◆ **Your goal**
Return the data word for word. Pictures are to be omitted.

Top of Material for this task

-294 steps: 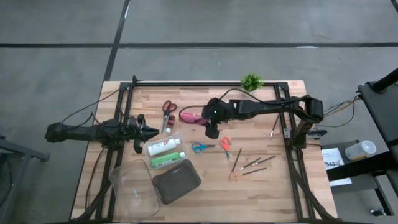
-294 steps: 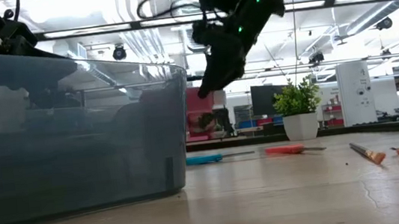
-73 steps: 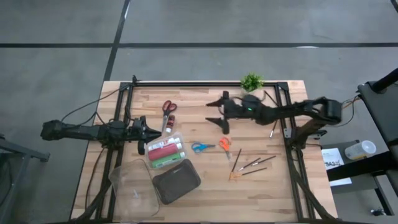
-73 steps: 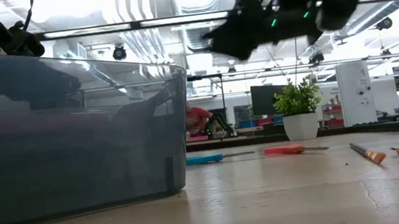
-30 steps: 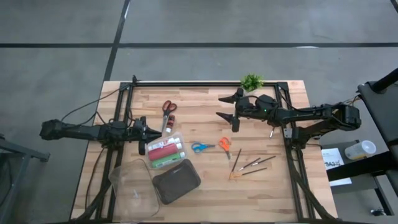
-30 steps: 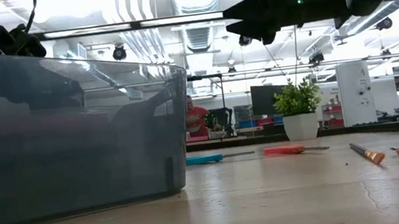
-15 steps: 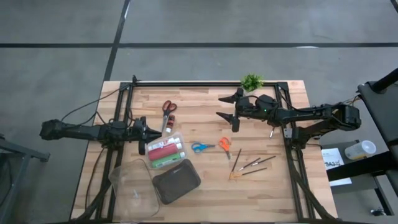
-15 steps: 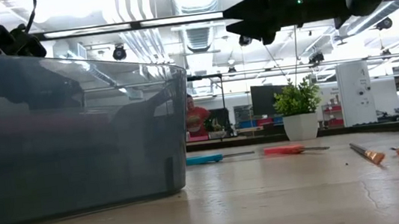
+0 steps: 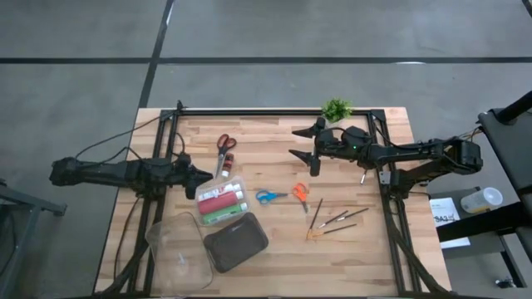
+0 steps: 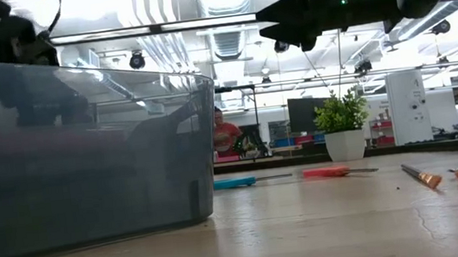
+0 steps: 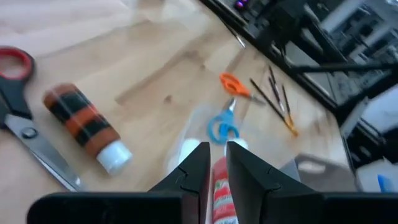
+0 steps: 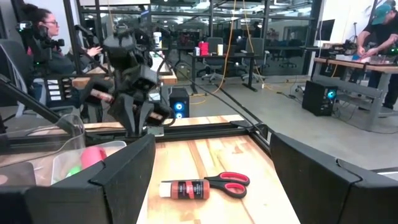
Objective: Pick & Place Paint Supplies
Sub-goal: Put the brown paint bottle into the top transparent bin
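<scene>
A small clear box (image 9: 220,202) holds red, white and green tubes. A striped tube (image 9: 226,163) and the red scissors (image 9: 225,144) lie on the table beyond it. The blue scissors (image 9: 267,197), orange scissors (image 9: 301,193) and several brushes (image 9: 334,220) lie to its right. My left gripper (image 9: 206,174) hovers by the box's far-left corner. Its fingers (image 11: 200,163) are almost together, with only a slit between them, and hold nothing. My right gripper (image 9: 296,143) hangs wide open and empty, high above the table (image 10: 265,20), right of the red scissors.
A large clear box (image 9: 178,247) and a dark grey case (image 9: 237,242) sit near the front left. A potted plant (image 9: 337,109) stands at the far edge. One more brush (image 9: 364,176) lies by the right frame. People work in the room behind the table.
My left arm has shifted a little, and its gripper has edged toward the table's right, closer to the small clear box. The right arm and all the objects have stayed where they were.
</scene>
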`<state>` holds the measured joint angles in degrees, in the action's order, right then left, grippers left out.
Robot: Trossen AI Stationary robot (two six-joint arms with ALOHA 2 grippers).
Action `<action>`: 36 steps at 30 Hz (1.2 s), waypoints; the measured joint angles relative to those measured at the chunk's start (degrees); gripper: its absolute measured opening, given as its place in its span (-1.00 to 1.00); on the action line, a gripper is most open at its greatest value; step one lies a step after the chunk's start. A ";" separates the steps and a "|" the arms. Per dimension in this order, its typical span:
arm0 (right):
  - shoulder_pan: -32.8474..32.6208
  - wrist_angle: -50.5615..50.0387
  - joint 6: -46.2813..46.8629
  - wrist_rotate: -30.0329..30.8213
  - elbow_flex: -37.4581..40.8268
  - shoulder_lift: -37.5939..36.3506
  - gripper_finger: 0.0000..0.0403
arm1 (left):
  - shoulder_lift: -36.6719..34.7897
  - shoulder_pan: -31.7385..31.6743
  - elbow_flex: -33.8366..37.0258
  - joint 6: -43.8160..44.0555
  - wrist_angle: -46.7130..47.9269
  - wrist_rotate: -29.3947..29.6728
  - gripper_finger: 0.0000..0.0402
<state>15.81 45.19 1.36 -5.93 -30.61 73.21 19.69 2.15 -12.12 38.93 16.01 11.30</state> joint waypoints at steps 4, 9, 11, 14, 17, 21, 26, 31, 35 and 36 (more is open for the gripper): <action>-0.02 0.00 0.00 0.00 0.00 0.00 0.54 | 5.30 -0.03 -4.00 0.34 0.61 4.26 -0.69; -0.02 0.00 0.01 0.00 0.00 0.00 0.54 | 14.61 -1.13 -9.35 4.22 2.48 5.64 -0.69; -0.04 0.00 0.10 0.00 0.00 0.00 0.54 | 18.69 -2.50 -11.87 7.05 5.83 7.05 -0.68; -0.04 0.00 0.00 0.00 0.00 0.00 0.54 | 24.91 -5.50 -15.34 9.40 7.38 6.99 -0.58; -0.04 -0.01 0.03 0.00 0.00 0.00 0.54 | 30.99 -8.49 -18.60 9.34 7.58 4.55 -0.36; -0.04 -0.02 0.09 0.00 0.00 0.00 0.54 | 38.16 -12.23 -22.12 9.27 7.29 4.28 0.04; -0.04 -0.22 0.06 0.00 0.00 0.00 0.54 | 47.36 -16.27 -24.34 9.10 6.52 4.33 0.46; -0.04 -0.36 0.04 0.00 0.00 0.00 0.54 | 55.08 -17.67 -24.72 9.10 4.35 3.64 0.61; -0.04 -0.44 0.09 0.00 0.00 0.00 0.54 | 58.92 -18.66 -24.72 9.10 2.72 3.62 0.62; -0.04 -0.44 0.01 0.00 0.00 0.00 0.54 | 59.59 -18.83 -24.72 9.11 2.38 3.36 0.62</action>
<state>15.77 44.75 1.37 -5.93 -30.61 73.21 79.28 -16.68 -36.84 48.04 18.39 14.66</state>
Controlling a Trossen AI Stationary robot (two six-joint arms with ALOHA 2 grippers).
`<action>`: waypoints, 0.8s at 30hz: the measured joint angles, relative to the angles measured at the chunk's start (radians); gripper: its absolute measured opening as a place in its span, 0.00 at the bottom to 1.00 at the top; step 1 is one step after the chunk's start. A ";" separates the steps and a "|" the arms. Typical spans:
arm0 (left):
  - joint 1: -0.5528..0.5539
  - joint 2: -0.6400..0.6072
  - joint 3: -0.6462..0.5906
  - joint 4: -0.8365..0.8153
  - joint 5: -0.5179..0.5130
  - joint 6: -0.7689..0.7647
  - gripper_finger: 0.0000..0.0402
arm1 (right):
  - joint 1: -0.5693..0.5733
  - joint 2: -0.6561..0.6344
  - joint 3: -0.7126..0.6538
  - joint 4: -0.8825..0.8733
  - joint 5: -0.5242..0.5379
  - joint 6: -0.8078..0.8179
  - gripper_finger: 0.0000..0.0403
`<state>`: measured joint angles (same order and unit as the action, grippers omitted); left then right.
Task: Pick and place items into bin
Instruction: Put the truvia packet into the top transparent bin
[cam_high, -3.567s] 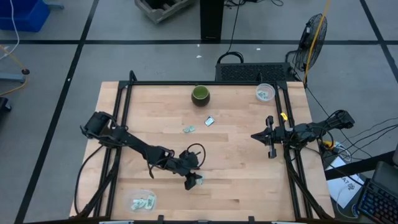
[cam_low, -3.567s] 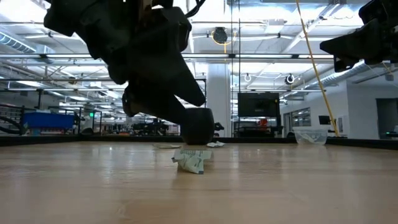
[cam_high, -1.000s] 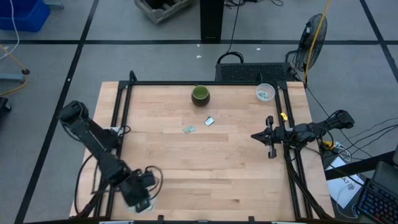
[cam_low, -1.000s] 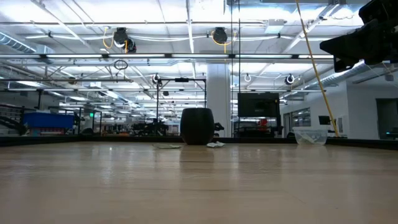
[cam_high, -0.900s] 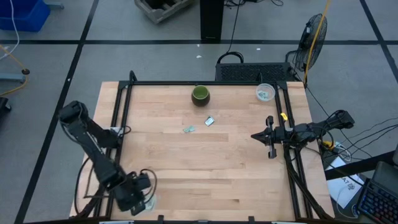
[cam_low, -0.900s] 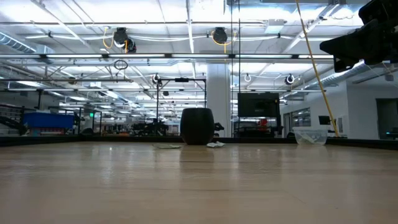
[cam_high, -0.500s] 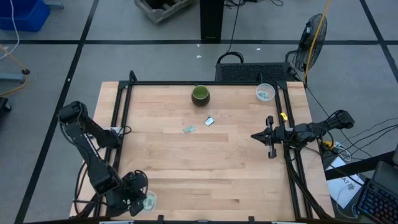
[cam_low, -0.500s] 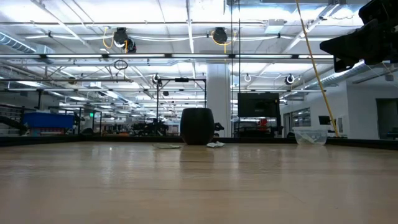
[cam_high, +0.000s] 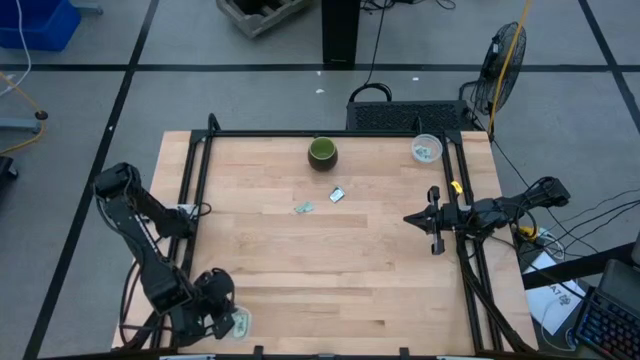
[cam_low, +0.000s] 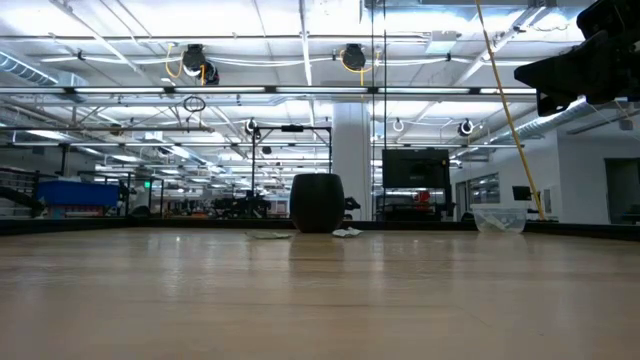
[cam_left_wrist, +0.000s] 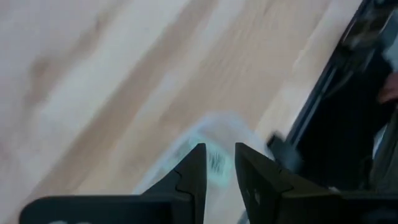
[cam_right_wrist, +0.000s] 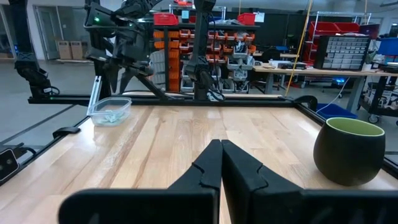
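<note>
Packets (cam_high: 304, 208) are the job here, and two of them lie loose mid-counter, the first near the dark green bowl (cam_high: 322, 152), the second packet (cam_high: 337, 194) just beside it, closer to the bowl. The left gripper (cam_high: 225, 322) hangs over the near-left corner of the counter (cam_high: 380, 260), right above the clear bin (cam_high: 238, 322) that sits there. In the left wrist view its fingers (cam_left_wrist: 194, 171) stand a little apart with nothing between them — released — and a pale green-and-white item (cam_left_wrist: 214, 160) shows blurred in the clear bin below. The right gripper (cam_high: 436, 219) waits at the right edge of the counter, fingers pressed together and empty, as its own wrist view shows. A second clear container (cam_high: 426, 149) with some pale contents sits at the far-right corner.

My reading is that a drop has just been made and the two loose packets remain to be fetched. Risks from here: the bin is light and thin-walled and sits close to the counter's edge, so a finger catching its rim on the way up could tip it or nudge it off. The remaining packets are flat against the wood — fingers coming down too shallow may slide over the wrapper and come up with nothing, and the bowl close by could be knocked on the approach.
</note>
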<state>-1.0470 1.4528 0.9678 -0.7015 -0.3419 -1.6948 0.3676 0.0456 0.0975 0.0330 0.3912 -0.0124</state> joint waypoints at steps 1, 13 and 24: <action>0.000 0.000 0.000 0.001 -0.039 0.014 0.22 | 0.000 0.000 0.000 0.000 0.000 0.000 0.00; 0.080 0.000 0.000 0.069 -0.701 0.327 0.22 | 0.000 0.000 0.000 0.000 0.000 0.000 0.00; 0.363 0.000 0.000 0.534 -0.967 0.932 0.22 | 0.000 0.000 0.000 0.000 0.000 0.000 0.00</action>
<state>-0.6837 1.4528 0.9680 -0.1675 -1.3087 -0.7626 0.3675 0.0456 0.0975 0.0334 0.3912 -0.0120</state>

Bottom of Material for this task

◆ **Answer space**
-294 steps: 
-294 steps: 
-73 steps: 
-73 steps: 
-30 steps: 
-30 steps: 
-15 steps: 
-15 steps: 
+0 steps: 
+0 steps: 
+0 steps: 
+0 steps: 
Objective: Pick & Place Paint Supplies
Sub-goal: Put the brown paint bottle into the top transparent bin
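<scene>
A small clear box (image 9: 220,202) holds red, white and green tubes. A striped tube (image 9: 226,163) and the red scissors (image 9: 225,144) lie on the table beyond it. The blue scissors (image 9: 267,197), orange scissors (image 9: 301,193) and several brushes (image 9: 334,220) lie to its right. My left gripper (image 9: 206,174) hovers by the box's far-left corner. Its fingers (image 11: 200,163) are almost together, with only a slit between them, and hold nothing. My right gripper (image 9: 296,143) hangs wide open and empty, high above the table (image 10: 265,20), right of the red scissors.
A large clear box (image 9: 178,247) and a dark grey case (image 9: 237,242) sit near the front left. A potted plant (image 9: 337,109) stands at the far edge. One more brush (image 9: 364,176) lies by the right frame. People work in the room behind the table.
My left arm has shifted a little, and its gripper has edged toward the table's right, closer to the small clear box. The right arm and all the objects have stayed where they were.
</scene>
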`<state>` holds the measured joint angles in degrees, in the action's order, right then left, grippers left out.
Robot: Trossen AI Stationary robot (two six-joint arms with ALOHA 2 grippers).
Action `<action>`: 36 steps at 30 Hz (1.2 s), waypoints; the measured joint angles relative to those measured at the chunk's start (degrees); gripper: its absolute measured opening, given as its place in its span (-1.00 to 1.00); on the action line, a gripper is most open at its greatest value; step one lies a step after the chunk's start. A ";" separates the steps and a "|" the arms. Per dimension in this order, its typical span:
arm0 (right):
  - shoulder_pan: -32.8474..32.6208
  - wrist_angle: -50.5615..50.0387
  - joint 6: -46.2813..46.8629
  - wrist_rotate: -30.0329..30.8213
  - elbow_flex: -37.4581..40.8268
  - shoulder_lift: -37.5939..36.3506
  - gripper_finger: 0.0000..0.0403
arm1 (left):
  - shoulder_lift: -36.6719..34.7897
  - shoulder_pan: -31.7385..31.6743
  - elbow_flex: -33.8366..37.0258
  - joint 6: -43.8160..44.0555
  - wrist_angle: -46.7130..47.9269
  - wrist_rotate: -29.3947..29.6728
  - gripper_finger: 0.0000..0.0402
<state>15.81 45.19 1.36 -5.93 -30.61 73.21 19.69 2.15 -12.12 38.93 16.01 11.30</state> joint waypoints at steps 4, 9, 11, 14, 17, 21, 26, 31, 35 and 36 (more is open for the gripper): <action>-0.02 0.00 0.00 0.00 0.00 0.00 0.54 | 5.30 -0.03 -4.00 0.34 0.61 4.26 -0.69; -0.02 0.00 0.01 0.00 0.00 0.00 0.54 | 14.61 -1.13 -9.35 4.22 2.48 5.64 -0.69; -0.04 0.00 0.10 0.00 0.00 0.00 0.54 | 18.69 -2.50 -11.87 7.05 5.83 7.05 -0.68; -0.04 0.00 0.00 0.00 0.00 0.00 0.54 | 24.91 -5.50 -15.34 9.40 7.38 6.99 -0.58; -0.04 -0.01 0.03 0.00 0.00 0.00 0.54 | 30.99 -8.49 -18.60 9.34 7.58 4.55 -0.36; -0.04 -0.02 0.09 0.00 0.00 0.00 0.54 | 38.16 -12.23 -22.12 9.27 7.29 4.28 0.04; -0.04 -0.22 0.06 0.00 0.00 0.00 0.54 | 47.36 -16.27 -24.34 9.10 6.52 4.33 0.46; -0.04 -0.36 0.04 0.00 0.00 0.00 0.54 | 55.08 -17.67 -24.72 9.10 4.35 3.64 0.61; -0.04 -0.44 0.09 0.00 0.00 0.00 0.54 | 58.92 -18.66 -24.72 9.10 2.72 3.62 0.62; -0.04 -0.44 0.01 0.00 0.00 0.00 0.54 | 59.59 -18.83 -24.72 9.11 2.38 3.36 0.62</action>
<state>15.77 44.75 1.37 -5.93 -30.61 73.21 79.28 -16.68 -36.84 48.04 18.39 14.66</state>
Controlling a Trossen AI Stationary robot (two six-joint arms with ALOHA 2 grippers).
`<action>`: waypoints, 0.8s at 30hz: the measured joint angles, relative to the angles measured at the chunk's start (radians); gripper: its absolute measured opening as a place in its span, 0.00 at the bottom to 1.00 at the top; step 1 is one step after the chunk's start. A ";" separates the steps and a "|" the arms. Typical spans:
arm0 (left):
  - joint 1: -0.5528..0.5539
  - joint 2: -0.6400..0.6072
  - joint 3: -0.6462..0.5906
  - joint 4: -0.8365..0.8153
  - joint 5: -0.5179..0.5130
  - joint 6: -0.7689..0.7647
  - gripper_finger: 0.0000..0.0402
arm1 (right):
  - joint 1: -0.5693..0.5733
  - joint 2: -0.6561..0.6344
  - joint 3: -0.7126..0.6538
  - joint 4: -0.8825..0.8733
  - joint 5: -0.5242..0.5379
  - joint 6: -0.8078..0.8179
  - gripper_finger: 0.0000..0.0403
`<state>`: measured joint angles (same order and unit as the action, grippers omitted); left then right.
Task: Pick and place items into bin
Instruction: Put the truvia packet into the top transparent bin
[cam_high, -3.567s] 
[cam_low, -3.567s] 
[cam_high, -1.000s] 
[cam_low, -1.000s] 
[cam_high, -0.900s] 
[cam_low, -0.900s] 
[cam_high, -0.500s] 
[cam_low, -0.500s] 
[cam_high, +0.000s] 
[cam_low, +0.000s] 
[cam_left_wrist, +0.000s] 
[cam_right_wrist, +0.000s] 
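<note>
Packets (cam_high: 304, 208) are the job here, and two of them lie loose mid-counter, the first near the dark green bowl (cam_high: 322, 152), the second packet (cam_high: 337, 194) just beside it, closer to the bowl. The left gripper (cam_high: 225, 322) hangs over the near-left corner of the counter (cam_high: 380, 260), right above the clear bin (cam_high: 238, 322) that sits there. In the left wrist view its fingers (cam_left_wrist: 194, 171) stand a little apart with nothing between them — released — and a pale green-and-white item (cam_left_wrist: 214, 160) shows blurred in the clear bin below. The right gripper (cam_high: 436, 219) waits at the right edge of the counter, fingers pressed together and empty, as its own wrist view shows. A second clear container (cam_high: 426, 149) with some pale contents sits at the far-right corner.

My reading is that a drop has just been made and the two loose packets remain to be fetched. Risks from here: the bin is light and thin-walled and sits close to the counter's edge, so a finger catching its rim on the way up could tip it or nudge it off. The remaining packets are flat against the wood — fingers coming down too shallow may slide over the wrapper and come up with nothing, and the bowl close by could be knocked on the approach.
</note>
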<state>-1.0470 1.4528 0.9678 -0.7015 -0.3419 -1.6948 0.3676 0.0456 0.0975 0.0330 0.3912 -0.0124</state> joint waypoints at steps 1, 13 and 24: <action>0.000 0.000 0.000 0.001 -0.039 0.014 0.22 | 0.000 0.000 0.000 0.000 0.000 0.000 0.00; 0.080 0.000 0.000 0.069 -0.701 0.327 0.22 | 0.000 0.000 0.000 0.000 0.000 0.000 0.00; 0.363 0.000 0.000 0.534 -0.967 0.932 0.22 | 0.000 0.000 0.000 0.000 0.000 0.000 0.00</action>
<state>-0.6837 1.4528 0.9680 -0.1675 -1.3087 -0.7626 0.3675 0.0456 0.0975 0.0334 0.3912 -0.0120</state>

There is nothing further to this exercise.